Segrate (Milano) -  La macchina era già ben rodata: operazioni senza intoppi, rimossi i due ordigni bellici dallo scalo merci ferroviario. Due bombe, risalenti alla Seconda Guerra Mondiale, di fabbricazione inglese e del peso di 500 libbre ciascuna. All’opera, come già è stato nel corso di numerosi ritrovamenti analoghi degli anni scorsi, gli artificieri del Decimo Reggimento Genio Guastatori di Cremona, coordinati dalla Prefettura di Milano. In azione un team di supporto di sicurezza e viabilistico, con quartier generale al Centro operativo comunale.

In mattinata la fase uno, quella più impegnativa: il despolettamento sul luogo del ritrovamento. Ieri sera il brillamento degli ordigni, ormai privi di innesco, in un terreno di via Gaber. Settimana campale, giornata anche, ma senza contrattempi. L’evacuazione dei residenti di Novegro zona via Dante, Circonvallazione Idroscalo e parte della zona Rivoltana, partita alle sette, era già conclusa alle nove e mezza del mattino. A disposizione dei residenti sfollati alcuni locali messi a disposizione dal Comune, ma rimasti semivuoti. Aggiornamenti continui alla pagina del Comune, sezione speciale "Bomba day". Poco dopo mezzogiorno la notifica della bonifica ordigni conclusa. Alle 13,40 l’avviso di fine operazioni: "Gli ordigni sono stati spostati e messi in sicurezza. Da ora si può riprendere la circolazione".

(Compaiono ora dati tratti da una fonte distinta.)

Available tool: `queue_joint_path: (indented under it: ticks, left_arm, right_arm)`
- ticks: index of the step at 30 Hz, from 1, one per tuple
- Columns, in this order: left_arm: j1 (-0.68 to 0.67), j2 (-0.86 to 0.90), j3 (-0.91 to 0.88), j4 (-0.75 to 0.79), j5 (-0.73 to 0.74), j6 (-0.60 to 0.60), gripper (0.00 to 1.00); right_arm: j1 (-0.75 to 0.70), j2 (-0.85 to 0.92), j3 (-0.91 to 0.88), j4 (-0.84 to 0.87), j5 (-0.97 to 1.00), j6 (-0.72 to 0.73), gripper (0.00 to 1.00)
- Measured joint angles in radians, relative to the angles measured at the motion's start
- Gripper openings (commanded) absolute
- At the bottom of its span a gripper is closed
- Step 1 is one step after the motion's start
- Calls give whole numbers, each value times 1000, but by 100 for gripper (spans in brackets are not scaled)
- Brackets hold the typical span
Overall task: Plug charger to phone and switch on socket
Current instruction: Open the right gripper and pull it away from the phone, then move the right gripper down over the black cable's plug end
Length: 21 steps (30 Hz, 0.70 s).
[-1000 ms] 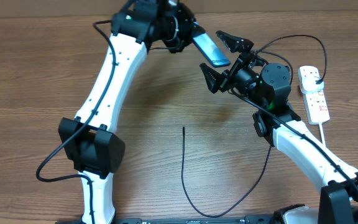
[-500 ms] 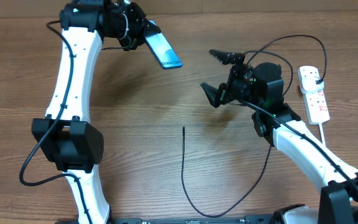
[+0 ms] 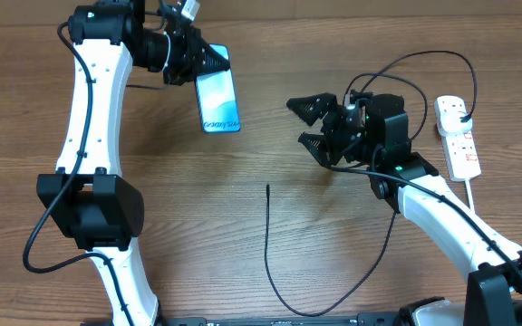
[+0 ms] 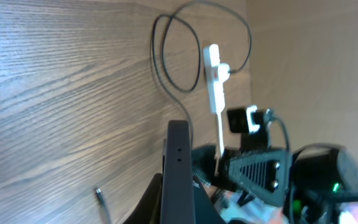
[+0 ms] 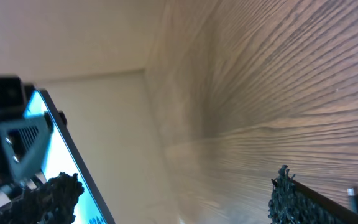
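Note:
My left gripper [image 3: 208, 62] is shut on the phone [image 3: 217, 100], holding it above the table at the back left, its light-blue screen facing up. In the left wrist view the phone [image 4: 179, 168] shows edge-on between my fingers. My right gripper [image 3: 309, 120] is open and empty, to the right of the phone. The phone's screen [image 5: 55, 149] shows at the left of the right wrist view. The charger cable [image 3: 267, 244] lies on the table with its connector tip [image 3: 268, 187] free, below my right gripper; the tip also shows in the left wrist view [image 4: 97, 193]. The socket [image 3: 458, 136] lies at the far right.
The black cable loops from the table's front up behind my right arm to the socket, where a black plug [image 3: 461, 110] sits in the top outlet. The socket's white cord [image 3: 472, 195] runs down the right side. A plain wall stands behind the table.
My left arm has swung the phone leftward and turned it so that it hangs lengthwise. My right gripper has turned and dropped slightly toward the table, still open.

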Motion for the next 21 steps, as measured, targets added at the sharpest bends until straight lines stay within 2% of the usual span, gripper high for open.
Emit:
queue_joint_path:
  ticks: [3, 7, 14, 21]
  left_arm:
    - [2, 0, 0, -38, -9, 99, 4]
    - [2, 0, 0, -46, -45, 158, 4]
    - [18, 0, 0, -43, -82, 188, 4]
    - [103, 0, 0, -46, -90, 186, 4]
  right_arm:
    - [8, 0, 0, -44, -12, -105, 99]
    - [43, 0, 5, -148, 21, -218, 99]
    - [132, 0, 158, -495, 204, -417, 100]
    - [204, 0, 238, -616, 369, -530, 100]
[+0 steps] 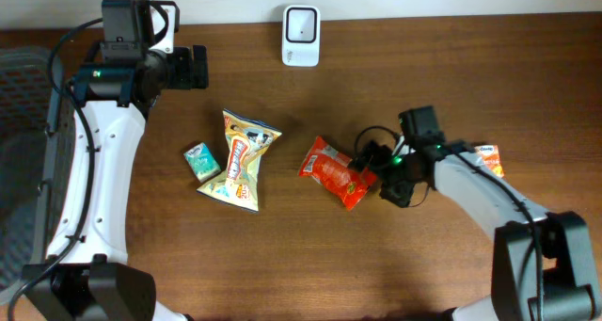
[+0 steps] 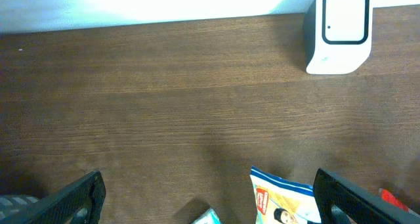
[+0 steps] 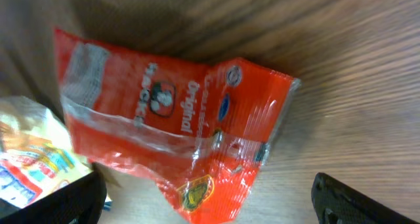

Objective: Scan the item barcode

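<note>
Red snack bag [image 1: 331, 172] flat on table [image 1: 489, 67] center-right, R gripper [image 1: 380, 173] at its right end, jaws spread wide, bag end betw the fingers, not pinched, scanner [image 1: 301, 23] at back edge, well apart, L gripper [image 1: 202, 67] also spread, empty.
</note>
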`<state>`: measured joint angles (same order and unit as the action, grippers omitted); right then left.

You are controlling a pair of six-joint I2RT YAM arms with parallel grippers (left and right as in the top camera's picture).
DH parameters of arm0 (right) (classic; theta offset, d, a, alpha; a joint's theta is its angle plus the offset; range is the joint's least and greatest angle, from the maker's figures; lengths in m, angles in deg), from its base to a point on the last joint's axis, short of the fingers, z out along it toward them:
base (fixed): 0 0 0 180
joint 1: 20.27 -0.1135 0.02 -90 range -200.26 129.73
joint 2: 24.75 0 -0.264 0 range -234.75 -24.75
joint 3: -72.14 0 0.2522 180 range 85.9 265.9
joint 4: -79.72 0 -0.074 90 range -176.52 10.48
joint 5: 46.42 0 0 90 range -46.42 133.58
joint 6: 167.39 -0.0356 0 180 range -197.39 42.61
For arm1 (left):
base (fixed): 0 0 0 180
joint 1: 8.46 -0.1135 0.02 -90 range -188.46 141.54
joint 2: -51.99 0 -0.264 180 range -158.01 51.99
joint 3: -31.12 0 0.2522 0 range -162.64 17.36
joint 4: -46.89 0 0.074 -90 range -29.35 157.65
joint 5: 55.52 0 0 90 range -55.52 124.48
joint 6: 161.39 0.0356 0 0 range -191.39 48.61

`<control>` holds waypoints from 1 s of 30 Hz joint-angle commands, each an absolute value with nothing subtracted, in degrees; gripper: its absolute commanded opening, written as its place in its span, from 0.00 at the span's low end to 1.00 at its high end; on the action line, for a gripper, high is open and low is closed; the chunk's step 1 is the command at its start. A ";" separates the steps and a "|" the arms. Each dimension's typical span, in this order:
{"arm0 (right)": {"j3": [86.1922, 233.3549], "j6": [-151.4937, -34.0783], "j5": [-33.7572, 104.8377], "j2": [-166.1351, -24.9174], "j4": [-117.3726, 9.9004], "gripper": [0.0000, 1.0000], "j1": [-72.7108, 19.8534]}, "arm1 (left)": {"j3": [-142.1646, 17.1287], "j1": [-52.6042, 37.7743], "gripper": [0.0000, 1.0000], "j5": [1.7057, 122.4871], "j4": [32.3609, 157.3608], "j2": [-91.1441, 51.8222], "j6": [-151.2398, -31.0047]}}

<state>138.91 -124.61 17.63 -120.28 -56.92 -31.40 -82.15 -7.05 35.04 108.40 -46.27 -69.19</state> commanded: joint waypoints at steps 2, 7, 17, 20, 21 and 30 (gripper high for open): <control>136.46 -127.45 18.63 -124.02 -63.93 0.98 -34.79 | -82.28 -7.40 0.99 34.64 108.31 -46.58 -68.27; 136.42 -127.45 21.19 -130.29 -71.60 0.80 -35.73 | -82.28 -7.40 0.99 34.64 108.31 -46.58 -68.27; 136.48 -126.51 17.72 -135.49 -80.61 0.04 -35.62 | -82.28 -7.43 0.99 34.64 108.31 -46.58 -68.27; 137.49 -121.35 12.91 -135.47 -82.66 0.04 -35.58 | -82.28 -7.40 0.99 34.67 108.31 -46.58 -68.27; 138.52 -119.19 11.79 -135.32 -82.05 0.04 -35.58 | -82.28 -7.40 0.99 34.64 108.31 -46.58 -68.27; 146.45 -99.08 -3.38 -134.86 -72.24 0.68 -29.43 | -82.28 -7.40 0.99 34.64 108.31 -46.56 -68.27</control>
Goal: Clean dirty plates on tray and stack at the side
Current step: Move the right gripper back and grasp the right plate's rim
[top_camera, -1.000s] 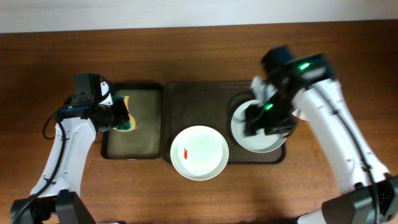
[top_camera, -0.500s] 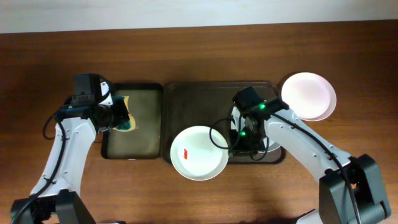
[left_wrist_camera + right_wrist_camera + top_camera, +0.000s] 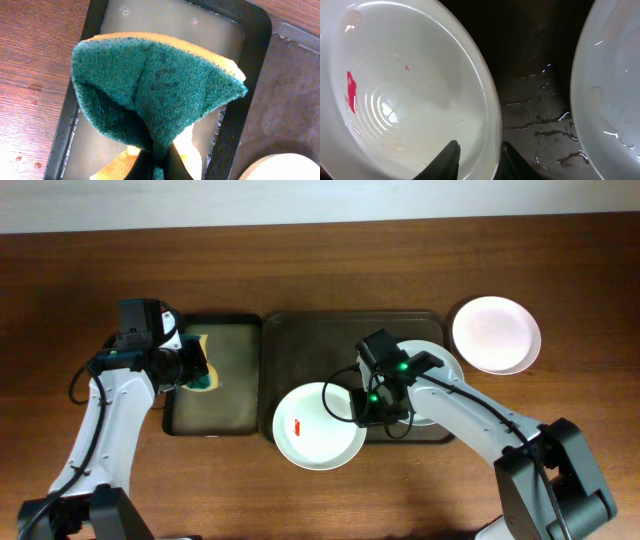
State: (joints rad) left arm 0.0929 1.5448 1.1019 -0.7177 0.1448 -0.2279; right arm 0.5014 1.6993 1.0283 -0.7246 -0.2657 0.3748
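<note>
The dirty plate (image 3: 310, 430) at lower centre has its wet rim inside the half-open right claw (image 3: 479, 150); I think a shallow bite may slip. The left claw (image 3: 157, 167) holds the sponge (image 3: 155, 85).

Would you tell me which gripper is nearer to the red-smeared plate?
Right. The right gripper straddles the rim of the red-smeared plate; the left gripper holds the sponge over the small tray.
</note>
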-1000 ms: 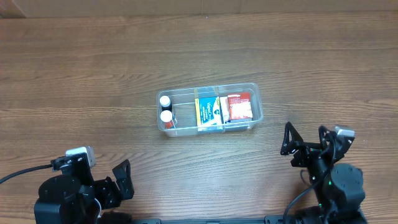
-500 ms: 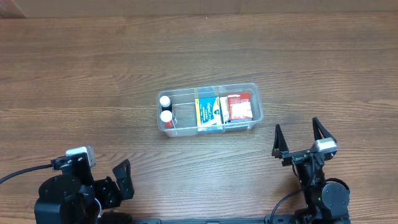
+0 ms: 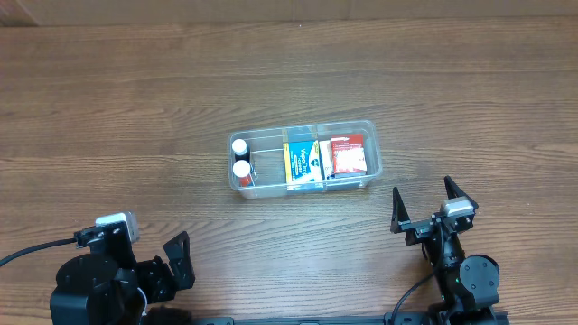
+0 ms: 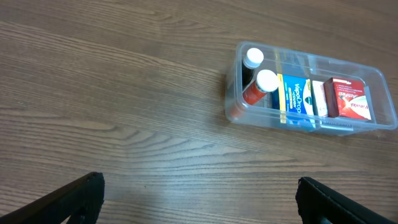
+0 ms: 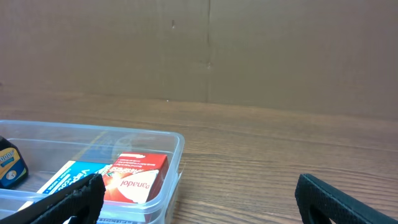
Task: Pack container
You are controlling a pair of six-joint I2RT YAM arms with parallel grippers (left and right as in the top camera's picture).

Il protocollo per il "Bomba day" di luglio era stato messo a punto in ogni dettaglio nei giorni scorsi, per il personale e i volontari momenti mirati di formazione, "sebbene – così, al Coc, il comandante della Polizia Locale Lorenzo Giona – si sia ormai rodati in operazioni di questo tipo. L’ultimo ritrovamento di ordigno risaliva al maggio scorso". Bomba dopo bomba, tutte a marchio britannico: dal 1940, a Italia in guerra, aeroporto e aziende della area Forlanini, obiettivi sensibili, furono bombardate a ripetizione dalla Royal Air Force britannica.

Ancora sulla giornata di ieri. Quasi 500 metri la fascia off limits al margine delle operazioni, le chiusure sono scattate all’altezza di numerosi incroci in zona Rivoltana, con indicazioni specifiche per i residenti di Tregarezzo e canali informativi costanti, telefonici, via social e via whatsapp, a beneficio di residenti e automobilisti in difficoltà. Percorsi alternativi ma attività senza interruzioni al centro vaccinale di Novegro. Al Coc, in costante collegamento video con la sala di coordinamento della Prefettura, con la polizia locale, anche il sindaco Paolo Micheli e l’assessora Livia Achilli: "Tutto è andato come da previsioni".